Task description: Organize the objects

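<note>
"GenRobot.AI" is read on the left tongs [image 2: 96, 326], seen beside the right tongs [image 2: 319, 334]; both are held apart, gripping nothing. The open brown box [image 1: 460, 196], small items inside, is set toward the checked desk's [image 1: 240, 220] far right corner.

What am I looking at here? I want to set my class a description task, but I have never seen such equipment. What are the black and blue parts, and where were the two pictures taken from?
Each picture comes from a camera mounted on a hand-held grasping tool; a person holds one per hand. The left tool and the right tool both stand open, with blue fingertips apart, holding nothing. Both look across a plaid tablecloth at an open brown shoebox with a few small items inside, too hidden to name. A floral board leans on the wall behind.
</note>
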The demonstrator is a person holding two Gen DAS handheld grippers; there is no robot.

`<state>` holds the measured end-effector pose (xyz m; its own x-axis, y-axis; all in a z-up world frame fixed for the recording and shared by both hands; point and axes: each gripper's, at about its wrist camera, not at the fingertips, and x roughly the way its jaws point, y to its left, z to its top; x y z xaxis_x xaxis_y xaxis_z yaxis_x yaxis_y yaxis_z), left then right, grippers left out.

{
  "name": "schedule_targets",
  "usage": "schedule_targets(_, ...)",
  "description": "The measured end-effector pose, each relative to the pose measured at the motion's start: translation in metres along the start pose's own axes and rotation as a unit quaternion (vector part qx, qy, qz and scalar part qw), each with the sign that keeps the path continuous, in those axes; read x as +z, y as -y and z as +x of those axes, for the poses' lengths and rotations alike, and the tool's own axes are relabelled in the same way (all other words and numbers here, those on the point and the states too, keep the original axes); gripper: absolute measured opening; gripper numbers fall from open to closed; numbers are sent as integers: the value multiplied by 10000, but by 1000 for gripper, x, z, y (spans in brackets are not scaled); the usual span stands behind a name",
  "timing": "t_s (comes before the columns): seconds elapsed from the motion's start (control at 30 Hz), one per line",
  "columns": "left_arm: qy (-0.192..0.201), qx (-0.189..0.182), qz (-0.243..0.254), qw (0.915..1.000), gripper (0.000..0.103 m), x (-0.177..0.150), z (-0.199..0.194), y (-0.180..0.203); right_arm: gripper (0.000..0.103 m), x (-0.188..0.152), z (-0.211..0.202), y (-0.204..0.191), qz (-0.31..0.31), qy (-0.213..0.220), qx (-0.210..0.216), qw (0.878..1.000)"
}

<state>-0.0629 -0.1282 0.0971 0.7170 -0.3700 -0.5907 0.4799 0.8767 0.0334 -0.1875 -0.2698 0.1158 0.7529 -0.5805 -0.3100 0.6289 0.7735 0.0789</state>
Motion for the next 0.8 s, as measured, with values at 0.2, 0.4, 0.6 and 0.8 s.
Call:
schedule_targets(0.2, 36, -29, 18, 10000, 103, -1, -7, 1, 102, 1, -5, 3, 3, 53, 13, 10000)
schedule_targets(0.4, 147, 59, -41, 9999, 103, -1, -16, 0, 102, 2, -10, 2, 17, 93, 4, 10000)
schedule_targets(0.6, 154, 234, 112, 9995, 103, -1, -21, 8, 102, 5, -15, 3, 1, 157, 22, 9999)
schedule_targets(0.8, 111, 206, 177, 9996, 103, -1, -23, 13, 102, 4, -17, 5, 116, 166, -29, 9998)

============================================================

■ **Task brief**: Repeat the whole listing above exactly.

■ **Solved problem**:
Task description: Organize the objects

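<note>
"GenRobot.AI" is read on the left tongs [image 2: 96, 326], seen beside the right tongs [image 2: 319, 334]; both are held apart, gripping nothing. The open brown box [image 1: 460, 196], small items inside, is set toward the checked desk's [image 1: 240, 220] far right corner.

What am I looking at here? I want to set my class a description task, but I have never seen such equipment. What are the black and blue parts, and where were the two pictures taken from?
Each picture comes from a camera mounted on a hand-held grasping tool; a person holds one per hand. The left tool and the right tool both stand open, with blue fingertips apart, holding nothing. Both look across a plaid tablecloth at an open brown shoebox with a few small items inside, too hidden to name. A floral board leans on the wall behind.
</note>
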The demonstrator is a person holding two Gen DAS handheld grippers; there is no robot.

`<state>` holds the measured end-effector pose (xyz m; its own x-axis, y-axis; all in a z-up world frame fixed for the recording and shared by both hands; point and axes: each gripper's, at about its wrist camera, not at the fingertips, and x roughly the way its jaws point, y to its left, z to its top; x y z xaxis_x xaxis_y xaxis_z yaxis_x yaxis_y yaxis_z), left then right, grippers left out.

{
  "name": "schedule_targets",
  "usage": "schedule_targets(_, ...)",
  "description": "The measured end-effector pose, each relative to the pose measured at the motion's start: translation in metres along the start pose's own axes and rotation as a unit quaternion (vector part qx, qy, qz and scalar part qw), each with the sign that keeps the path continuous, in those axes; read x as +z, y as -y and z as +x of those axes, for the poses' lengths and rotations alike, and the tool's own axes are relabelled in the same way (all other words and numbers here, those on the point and the states too, keep the original axes); gripper: absolute measured opening; gripper numbers fall from open to closed; numbers are sent as integers: the value multiplied by 10000, but by 1000 for gripper, x, z, y (spans in brackets are not scaled); the usual span stands behind a name",
  "timing": "t_s (comes before the columns): seconds elapsed from the motion's start (control at 30 Hz), one per line",
  "columns": "left_arm: qy (-0.192..0.201), qx (-0.189..0.182), qz (-0.243..0.254), qw (0.915..1.000), gripper (0.000..0.103 m), x (-0.177..0.150), z (-0.199..0.194), y (-0.180..0.203); right_arm: gripper (0.000..0.103 m), x (-0.188..0.152), z (-0.211..0.202), y (-0.204..0.191), qz (-0.31..0.31), qy (-0.213..0.220), qx (-0.210..0.216), qw (0.878..1.000)"
}

<state>-0.0629 -0.1282 0.0971 0.7170 -0.3700 -0.5907 0.4799 0.8767 0.0334 -0.1875 -0.2698 0.1158 0.7529 -0.5805 -0.3100 0.6289 0.7735 0.0789</state>
Motion for the next 0.8 s, as measured, with values at 0.2, 0.4, 0.6 and 0.8 s.
Call:
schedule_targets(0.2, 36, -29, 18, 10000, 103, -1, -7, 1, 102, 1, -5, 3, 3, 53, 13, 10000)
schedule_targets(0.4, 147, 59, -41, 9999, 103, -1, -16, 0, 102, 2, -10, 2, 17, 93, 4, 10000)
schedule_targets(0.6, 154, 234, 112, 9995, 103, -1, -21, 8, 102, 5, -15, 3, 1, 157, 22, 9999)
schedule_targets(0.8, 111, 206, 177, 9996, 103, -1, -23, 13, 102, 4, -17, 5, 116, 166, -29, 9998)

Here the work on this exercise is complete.